- _Records_
※
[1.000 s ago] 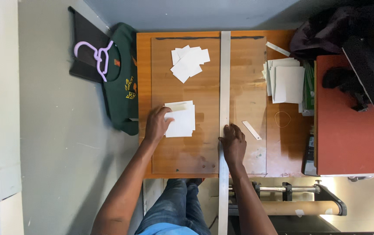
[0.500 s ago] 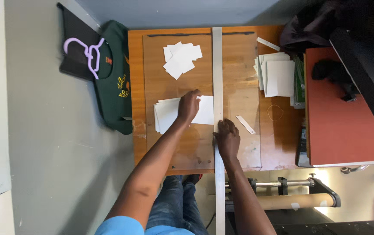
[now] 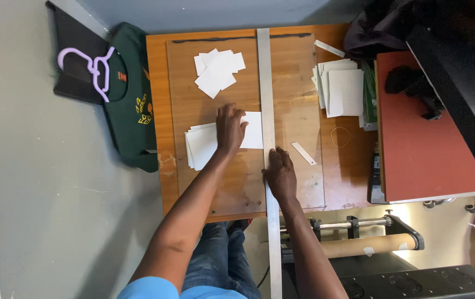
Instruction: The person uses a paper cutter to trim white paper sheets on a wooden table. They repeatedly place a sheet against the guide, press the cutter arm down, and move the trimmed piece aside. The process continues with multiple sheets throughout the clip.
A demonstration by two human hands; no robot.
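A white paper sheet [image 3: 252, 130] lies flat on the wooden board, its right edge butted against a long grey metal straightedge [image 3: 265, 94] that runs from the far edge of the table past the near edge. The sheet partly overlaps a loosely squared stack of white sheets [image 3: 200, 146] to its left, edges slightly fanned, lying flat midway along the board.

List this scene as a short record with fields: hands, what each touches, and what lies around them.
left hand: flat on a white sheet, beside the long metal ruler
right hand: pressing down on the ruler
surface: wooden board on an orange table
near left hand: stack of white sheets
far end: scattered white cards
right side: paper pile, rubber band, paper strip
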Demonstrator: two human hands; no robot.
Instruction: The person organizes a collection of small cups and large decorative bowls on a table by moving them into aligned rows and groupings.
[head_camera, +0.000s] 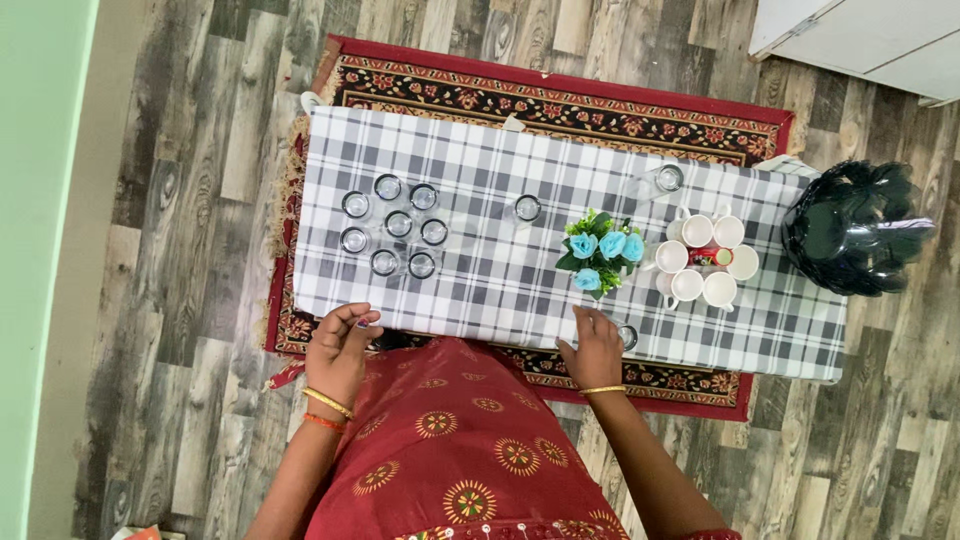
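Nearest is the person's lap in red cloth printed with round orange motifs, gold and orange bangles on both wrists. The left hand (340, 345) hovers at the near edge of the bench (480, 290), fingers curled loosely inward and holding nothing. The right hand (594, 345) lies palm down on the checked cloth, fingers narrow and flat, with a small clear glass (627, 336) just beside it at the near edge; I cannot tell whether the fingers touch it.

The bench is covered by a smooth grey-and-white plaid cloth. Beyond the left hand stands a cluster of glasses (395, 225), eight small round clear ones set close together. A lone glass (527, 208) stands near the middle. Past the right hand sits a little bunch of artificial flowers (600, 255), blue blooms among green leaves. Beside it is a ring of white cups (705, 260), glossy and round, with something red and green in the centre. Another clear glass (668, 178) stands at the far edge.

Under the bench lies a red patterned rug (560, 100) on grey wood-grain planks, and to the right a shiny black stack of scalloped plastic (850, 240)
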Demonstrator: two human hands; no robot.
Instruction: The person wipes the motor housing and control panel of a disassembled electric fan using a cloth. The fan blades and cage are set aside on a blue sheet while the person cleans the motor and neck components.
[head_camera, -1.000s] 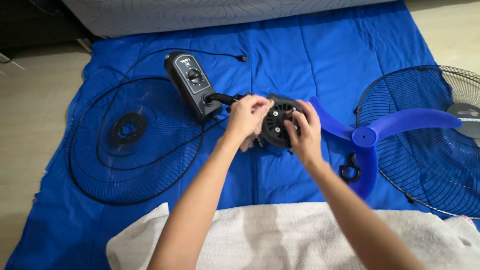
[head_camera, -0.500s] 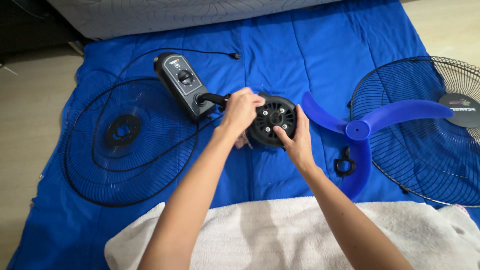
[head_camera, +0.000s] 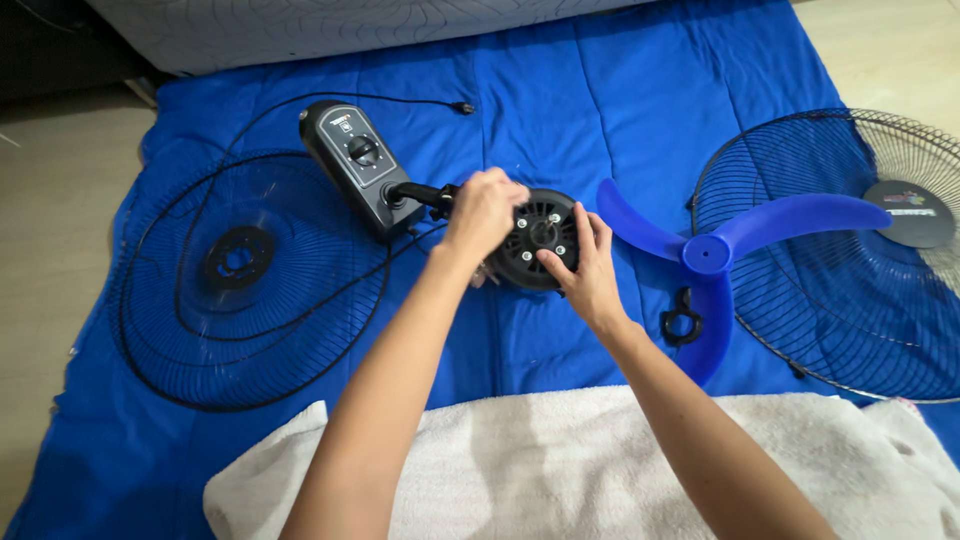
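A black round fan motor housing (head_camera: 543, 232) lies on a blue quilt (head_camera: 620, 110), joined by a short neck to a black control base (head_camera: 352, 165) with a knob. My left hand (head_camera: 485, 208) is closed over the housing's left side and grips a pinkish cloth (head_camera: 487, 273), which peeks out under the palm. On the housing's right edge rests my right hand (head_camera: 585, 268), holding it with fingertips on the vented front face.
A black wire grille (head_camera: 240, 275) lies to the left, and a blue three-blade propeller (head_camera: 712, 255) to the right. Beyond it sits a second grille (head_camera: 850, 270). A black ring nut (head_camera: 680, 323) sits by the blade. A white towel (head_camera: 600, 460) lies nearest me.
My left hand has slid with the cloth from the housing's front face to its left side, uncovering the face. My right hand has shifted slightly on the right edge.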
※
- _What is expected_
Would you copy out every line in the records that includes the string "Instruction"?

- _Answer to this problem_
Instruction: The person uses a paper cutter to trim white paper sheets on a wooden table. They repeatedly place a sheet against the guide, press the cutter arm down, and move the trimmed piece aside. The process continues with multiple sheets throughout the clip.
Instruction: The person organizes a collection of small cups and large decorative bowls on a table by moving them into aligned rows and groupings.
Instruction: The person wipes the motor housing and control panel of a disassembled electric fan using a cloth. The fan blades and cage are set aside on a blue sheet while the person cleans the motor and neck components.

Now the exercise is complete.